- [What to work on]:
For each line of the listing that holds "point", show the full line.
■ ■ ■
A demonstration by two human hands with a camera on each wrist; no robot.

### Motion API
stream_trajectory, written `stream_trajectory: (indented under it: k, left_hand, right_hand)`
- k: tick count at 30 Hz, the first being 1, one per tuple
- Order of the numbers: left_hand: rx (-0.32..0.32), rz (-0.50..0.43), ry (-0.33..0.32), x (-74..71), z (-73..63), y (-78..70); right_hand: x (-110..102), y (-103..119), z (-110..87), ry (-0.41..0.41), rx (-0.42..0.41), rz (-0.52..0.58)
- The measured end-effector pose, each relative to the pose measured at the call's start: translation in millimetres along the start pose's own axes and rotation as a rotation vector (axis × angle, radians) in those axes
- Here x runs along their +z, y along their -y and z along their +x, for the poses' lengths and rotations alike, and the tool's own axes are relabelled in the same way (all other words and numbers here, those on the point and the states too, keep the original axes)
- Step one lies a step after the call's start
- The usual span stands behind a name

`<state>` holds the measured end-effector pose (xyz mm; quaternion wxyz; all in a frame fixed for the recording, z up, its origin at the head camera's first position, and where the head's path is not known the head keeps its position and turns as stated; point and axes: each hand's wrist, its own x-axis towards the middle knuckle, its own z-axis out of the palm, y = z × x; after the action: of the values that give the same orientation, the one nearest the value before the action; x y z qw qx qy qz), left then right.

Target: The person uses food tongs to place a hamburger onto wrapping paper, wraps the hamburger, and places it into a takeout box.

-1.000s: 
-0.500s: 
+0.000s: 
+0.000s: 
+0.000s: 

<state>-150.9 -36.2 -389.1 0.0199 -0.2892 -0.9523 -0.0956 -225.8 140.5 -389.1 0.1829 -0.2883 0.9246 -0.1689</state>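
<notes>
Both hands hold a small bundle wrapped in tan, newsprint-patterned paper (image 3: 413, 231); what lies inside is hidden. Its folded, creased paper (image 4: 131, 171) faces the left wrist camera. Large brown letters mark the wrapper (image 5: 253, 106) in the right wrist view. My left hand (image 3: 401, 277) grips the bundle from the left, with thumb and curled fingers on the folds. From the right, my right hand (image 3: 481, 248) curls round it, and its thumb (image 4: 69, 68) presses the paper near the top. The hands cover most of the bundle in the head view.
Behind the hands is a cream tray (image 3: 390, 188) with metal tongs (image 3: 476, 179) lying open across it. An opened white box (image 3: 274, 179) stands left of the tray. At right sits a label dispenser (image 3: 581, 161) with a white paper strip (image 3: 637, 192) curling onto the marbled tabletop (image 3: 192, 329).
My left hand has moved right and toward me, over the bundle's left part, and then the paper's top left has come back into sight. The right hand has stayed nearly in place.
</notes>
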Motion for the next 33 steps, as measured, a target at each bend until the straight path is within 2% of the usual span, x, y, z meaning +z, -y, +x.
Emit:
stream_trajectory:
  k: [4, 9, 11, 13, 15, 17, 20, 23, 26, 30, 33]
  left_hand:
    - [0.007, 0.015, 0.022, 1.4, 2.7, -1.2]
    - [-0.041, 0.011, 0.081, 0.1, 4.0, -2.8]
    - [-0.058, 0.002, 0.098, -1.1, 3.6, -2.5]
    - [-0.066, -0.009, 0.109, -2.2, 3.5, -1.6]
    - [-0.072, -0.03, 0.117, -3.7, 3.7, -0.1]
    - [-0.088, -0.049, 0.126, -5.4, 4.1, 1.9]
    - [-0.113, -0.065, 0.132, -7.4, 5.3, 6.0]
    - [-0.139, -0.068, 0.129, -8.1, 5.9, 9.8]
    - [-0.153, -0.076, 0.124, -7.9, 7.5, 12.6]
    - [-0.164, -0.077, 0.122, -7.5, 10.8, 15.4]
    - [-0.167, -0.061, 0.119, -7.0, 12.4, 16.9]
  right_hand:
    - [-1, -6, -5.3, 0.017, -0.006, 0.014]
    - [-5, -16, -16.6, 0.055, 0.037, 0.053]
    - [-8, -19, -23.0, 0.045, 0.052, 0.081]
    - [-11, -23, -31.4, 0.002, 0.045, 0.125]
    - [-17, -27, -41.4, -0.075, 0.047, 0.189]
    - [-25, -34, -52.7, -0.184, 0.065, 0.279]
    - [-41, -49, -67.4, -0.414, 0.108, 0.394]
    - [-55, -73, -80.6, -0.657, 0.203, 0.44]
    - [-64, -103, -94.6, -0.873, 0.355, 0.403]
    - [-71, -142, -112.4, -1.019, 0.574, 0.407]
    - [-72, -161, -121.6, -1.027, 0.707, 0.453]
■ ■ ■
- [Answer for the task]:
- Here x runs along their +z, y along their -y and z along their +x, for the poses' lengths and rotations alike, and the tool's own axes are relabelled in the same way (all other words and numbers here, those on the point and the states too, keep the original axes)
`<state>` holds the measured end-effector pose (xyz mm; quaternion wxyz; all in a frame fixed for the recording, z up, its origin at the head camera's first position, and where the head's path is not known the head keeps its position and turns as stated; point and axes: each hand's wrist, its own x-axis towards the middle knuckle, its own z-axis out of the palm, y = z × x; after the action: of the values that give the same orientation, the one nearest the value before the action; x y z qw qx qy qz), left then right.

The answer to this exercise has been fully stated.